§ **PROBLEM STATEMENT**
The expected response consists solely of the lines from the line with "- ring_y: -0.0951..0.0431" through the last line of the material below, copied exactly.

§ **RECORDED INFORMATION**
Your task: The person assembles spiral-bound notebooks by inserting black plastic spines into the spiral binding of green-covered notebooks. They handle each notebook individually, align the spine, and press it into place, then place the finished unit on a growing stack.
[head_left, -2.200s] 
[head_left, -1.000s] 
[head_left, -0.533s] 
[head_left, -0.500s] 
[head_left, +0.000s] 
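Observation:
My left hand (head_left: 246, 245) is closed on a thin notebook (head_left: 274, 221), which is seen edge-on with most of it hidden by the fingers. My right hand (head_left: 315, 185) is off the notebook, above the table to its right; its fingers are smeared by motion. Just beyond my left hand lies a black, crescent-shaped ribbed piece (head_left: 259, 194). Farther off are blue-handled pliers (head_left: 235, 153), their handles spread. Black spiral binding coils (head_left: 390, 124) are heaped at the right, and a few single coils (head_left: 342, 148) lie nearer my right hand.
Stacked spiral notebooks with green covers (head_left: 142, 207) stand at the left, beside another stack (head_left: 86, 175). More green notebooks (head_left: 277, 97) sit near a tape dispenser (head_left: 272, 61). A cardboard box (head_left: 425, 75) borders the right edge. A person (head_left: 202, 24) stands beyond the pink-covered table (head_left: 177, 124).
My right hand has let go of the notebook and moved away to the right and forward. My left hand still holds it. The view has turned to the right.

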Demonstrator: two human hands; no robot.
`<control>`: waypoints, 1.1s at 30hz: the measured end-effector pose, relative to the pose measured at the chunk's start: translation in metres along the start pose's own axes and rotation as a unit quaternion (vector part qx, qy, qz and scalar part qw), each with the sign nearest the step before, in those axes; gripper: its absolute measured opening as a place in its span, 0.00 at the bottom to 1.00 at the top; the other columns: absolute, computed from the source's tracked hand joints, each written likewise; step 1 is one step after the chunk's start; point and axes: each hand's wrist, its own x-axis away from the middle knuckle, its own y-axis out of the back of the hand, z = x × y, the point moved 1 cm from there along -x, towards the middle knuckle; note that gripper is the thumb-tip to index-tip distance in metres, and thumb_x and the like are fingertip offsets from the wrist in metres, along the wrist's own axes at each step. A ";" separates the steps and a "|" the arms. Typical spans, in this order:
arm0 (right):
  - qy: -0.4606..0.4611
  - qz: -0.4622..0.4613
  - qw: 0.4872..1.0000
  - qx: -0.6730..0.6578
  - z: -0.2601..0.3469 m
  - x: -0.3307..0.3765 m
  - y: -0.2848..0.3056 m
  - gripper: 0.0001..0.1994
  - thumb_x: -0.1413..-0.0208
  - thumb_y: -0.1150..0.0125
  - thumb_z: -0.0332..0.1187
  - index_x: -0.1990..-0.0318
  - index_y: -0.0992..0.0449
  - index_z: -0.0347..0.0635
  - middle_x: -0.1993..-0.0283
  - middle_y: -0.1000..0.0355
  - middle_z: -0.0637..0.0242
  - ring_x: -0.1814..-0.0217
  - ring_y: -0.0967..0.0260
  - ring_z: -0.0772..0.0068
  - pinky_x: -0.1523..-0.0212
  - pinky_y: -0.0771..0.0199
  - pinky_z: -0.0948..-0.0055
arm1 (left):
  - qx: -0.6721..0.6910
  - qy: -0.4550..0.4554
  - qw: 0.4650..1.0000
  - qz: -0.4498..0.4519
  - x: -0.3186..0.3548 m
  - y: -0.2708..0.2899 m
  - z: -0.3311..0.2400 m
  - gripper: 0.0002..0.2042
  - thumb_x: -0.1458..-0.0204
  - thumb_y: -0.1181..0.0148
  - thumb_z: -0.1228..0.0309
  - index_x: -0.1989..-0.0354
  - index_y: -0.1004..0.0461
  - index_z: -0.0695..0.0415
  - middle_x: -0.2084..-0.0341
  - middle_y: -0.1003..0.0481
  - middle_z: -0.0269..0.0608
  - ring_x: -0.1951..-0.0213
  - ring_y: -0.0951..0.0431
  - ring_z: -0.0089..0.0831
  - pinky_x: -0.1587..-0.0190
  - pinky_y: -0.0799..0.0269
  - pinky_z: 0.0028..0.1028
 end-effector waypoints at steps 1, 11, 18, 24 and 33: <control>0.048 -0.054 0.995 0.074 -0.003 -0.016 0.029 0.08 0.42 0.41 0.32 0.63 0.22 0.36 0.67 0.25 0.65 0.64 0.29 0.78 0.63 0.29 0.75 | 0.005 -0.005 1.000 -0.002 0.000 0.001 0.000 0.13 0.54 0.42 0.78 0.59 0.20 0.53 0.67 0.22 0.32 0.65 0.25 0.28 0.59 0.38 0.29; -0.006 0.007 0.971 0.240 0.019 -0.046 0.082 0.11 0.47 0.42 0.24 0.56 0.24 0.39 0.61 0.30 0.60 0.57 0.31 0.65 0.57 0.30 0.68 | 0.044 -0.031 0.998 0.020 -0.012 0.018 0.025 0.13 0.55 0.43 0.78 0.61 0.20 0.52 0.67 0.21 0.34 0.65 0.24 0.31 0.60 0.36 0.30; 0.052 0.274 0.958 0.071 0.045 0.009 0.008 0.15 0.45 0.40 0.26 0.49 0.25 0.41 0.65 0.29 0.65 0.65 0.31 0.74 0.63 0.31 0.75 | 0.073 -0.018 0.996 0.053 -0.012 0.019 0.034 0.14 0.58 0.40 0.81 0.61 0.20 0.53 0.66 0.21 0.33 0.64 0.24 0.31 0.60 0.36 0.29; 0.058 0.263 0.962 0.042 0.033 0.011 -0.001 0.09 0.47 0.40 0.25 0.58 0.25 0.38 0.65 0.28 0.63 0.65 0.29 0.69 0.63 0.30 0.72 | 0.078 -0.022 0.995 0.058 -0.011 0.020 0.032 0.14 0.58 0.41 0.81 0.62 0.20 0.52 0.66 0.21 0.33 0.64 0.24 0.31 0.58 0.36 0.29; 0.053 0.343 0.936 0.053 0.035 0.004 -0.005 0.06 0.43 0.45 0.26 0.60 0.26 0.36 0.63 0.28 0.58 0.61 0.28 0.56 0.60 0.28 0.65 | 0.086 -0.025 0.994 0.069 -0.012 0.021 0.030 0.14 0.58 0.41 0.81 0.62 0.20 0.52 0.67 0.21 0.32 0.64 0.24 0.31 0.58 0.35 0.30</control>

§ **WRITTEN RESPONSE**
  - ring_y: -0.0951..0.0431
  - ring_z: -0.0089..0.0831
  - pinky_x: -0.1587..-0.0190
  - pinky_y: -0.0799..0.0269
  - pinky_z: 0.0028..0.1028
 end-effector waypoints at steps 1, 11, 18, 24 and 33: <control>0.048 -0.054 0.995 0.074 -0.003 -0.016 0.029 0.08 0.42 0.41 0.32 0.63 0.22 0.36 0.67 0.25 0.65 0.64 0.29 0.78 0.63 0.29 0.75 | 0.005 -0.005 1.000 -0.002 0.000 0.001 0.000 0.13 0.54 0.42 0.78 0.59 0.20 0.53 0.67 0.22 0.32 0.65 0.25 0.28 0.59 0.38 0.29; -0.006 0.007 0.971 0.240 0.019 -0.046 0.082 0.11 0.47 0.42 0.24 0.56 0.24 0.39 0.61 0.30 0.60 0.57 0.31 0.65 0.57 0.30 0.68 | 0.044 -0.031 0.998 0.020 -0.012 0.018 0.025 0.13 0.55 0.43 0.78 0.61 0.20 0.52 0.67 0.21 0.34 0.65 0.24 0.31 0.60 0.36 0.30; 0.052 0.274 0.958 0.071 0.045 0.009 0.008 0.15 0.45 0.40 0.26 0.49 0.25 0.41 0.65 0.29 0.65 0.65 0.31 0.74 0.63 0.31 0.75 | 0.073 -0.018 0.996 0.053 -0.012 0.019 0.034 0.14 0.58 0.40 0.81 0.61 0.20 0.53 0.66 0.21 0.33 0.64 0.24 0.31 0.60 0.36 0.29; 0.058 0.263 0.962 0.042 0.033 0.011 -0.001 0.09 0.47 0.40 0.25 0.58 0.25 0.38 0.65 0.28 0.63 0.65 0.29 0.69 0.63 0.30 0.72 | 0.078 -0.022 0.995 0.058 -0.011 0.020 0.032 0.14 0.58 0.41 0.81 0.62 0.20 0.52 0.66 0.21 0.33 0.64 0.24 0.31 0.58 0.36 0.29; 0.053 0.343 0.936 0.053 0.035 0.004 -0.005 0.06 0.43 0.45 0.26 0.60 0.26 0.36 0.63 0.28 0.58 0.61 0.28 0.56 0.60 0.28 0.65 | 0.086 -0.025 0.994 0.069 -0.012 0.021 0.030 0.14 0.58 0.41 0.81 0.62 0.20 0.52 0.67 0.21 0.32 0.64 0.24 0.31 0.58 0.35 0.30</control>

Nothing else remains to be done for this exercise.